=== What you should do ===
Give back the material word for word, every line included.

▼

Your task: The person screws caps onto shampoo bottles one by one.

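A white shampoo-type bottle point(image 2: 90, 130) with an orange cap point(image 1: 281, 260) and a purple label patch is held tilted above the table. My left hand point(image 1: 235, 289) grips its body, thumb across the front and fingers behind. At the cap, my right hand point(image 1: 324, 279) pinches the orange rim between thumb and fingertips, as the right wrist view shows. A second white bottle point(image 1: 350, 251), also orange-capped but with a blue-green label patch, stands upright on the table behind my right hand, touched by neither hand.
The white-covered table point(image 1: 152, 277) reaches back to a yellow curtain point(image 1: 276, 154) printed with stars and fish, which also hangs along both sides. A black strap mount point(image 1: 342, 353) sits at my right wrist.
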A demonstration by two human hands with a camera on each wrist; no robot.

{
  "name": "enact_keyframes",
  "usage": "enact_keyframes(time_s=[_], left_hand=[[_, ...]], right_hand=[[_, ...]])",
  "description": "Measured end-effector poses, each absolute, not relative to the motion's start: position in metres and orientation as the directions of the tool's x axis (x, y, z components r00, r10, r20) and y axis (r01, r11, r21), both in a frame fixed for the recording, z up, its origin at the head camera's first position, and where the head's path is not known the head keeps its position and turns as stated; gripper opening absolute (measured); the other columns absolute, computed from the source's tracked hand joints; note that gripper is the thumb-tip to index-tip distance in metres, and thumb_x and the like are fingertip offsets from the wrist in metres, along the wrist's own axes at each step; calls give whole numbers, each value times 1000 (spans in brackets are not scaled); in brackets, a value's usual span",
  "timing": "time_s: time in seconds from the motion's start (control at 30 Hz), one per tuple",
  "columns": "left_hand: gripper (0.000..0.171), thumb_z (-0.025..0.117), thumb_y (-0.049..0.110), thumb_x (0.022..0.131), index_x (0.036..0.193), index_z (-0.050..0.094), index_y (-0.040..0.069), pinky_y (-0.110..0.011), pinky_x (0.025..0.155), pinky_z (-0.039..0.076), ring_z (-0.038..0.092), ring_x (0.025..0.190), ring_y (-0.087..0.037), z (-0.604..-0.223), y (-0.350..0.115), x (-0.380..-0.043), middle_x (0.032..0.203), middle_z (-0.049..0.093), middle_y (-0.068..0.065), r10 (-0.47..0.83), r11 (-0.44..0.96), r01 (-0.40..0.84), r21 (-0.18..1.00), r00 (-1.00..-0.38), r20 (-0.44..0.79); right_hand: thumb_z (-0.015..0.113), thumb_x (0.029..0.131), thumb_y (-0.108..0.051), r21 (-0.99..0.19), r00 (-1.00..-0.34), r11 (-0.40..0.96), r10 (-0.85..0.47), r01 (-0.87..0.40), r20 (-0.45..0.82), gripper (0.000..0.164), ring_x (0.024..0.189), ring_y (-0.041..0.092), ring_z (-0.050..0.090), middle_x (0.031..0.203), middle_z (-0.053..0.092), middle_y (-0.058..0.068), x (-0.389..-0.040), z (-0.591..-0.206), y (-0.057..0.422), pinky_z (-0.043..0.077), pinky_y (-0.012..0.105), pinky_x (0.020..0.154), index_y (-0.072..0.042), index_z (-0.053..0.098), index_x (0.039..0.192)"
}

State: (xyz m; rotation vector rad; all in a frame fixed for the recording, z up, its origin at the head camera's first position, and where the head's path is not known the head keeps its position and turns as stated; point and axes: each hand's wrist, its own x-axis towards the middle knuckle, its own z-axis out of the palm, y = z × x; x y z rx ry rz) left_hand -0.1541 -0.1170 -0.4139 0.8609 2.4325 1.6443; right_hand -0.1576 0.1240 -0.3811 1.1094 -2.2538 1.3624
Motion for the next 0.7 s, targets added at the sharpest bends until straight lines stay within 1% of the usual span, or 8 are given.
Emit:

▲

=== Answer to the problem ===
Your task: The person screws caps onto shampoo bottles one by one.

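A white shampoo-type bottle point(image 2: 90, 130) with an orange cap point(image 1: 281, 260) and a purple label patch is held tilted above the table. My left hand point(image 1: 235, 289) grips its body, thumb across the front and fingers behind. At the cap, my right hand point(image 1: 324, 279) pinches the orange rim between thumb and fingertips, as the right wrist view shows. A second white bottle point(image 1: 350, 251), also orange-capped but with a blue-green label patch, stands upright on the table behind my right hand, touched by neither hand.
The white-covered table point(image 1: 152, 277) reaches back to a yellow curtain point(image 1: 276, 154) printed with stars and fish, which also hangs along both sides. A black strap mount point(image 1: 342, 353) sits at my right wrist.
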A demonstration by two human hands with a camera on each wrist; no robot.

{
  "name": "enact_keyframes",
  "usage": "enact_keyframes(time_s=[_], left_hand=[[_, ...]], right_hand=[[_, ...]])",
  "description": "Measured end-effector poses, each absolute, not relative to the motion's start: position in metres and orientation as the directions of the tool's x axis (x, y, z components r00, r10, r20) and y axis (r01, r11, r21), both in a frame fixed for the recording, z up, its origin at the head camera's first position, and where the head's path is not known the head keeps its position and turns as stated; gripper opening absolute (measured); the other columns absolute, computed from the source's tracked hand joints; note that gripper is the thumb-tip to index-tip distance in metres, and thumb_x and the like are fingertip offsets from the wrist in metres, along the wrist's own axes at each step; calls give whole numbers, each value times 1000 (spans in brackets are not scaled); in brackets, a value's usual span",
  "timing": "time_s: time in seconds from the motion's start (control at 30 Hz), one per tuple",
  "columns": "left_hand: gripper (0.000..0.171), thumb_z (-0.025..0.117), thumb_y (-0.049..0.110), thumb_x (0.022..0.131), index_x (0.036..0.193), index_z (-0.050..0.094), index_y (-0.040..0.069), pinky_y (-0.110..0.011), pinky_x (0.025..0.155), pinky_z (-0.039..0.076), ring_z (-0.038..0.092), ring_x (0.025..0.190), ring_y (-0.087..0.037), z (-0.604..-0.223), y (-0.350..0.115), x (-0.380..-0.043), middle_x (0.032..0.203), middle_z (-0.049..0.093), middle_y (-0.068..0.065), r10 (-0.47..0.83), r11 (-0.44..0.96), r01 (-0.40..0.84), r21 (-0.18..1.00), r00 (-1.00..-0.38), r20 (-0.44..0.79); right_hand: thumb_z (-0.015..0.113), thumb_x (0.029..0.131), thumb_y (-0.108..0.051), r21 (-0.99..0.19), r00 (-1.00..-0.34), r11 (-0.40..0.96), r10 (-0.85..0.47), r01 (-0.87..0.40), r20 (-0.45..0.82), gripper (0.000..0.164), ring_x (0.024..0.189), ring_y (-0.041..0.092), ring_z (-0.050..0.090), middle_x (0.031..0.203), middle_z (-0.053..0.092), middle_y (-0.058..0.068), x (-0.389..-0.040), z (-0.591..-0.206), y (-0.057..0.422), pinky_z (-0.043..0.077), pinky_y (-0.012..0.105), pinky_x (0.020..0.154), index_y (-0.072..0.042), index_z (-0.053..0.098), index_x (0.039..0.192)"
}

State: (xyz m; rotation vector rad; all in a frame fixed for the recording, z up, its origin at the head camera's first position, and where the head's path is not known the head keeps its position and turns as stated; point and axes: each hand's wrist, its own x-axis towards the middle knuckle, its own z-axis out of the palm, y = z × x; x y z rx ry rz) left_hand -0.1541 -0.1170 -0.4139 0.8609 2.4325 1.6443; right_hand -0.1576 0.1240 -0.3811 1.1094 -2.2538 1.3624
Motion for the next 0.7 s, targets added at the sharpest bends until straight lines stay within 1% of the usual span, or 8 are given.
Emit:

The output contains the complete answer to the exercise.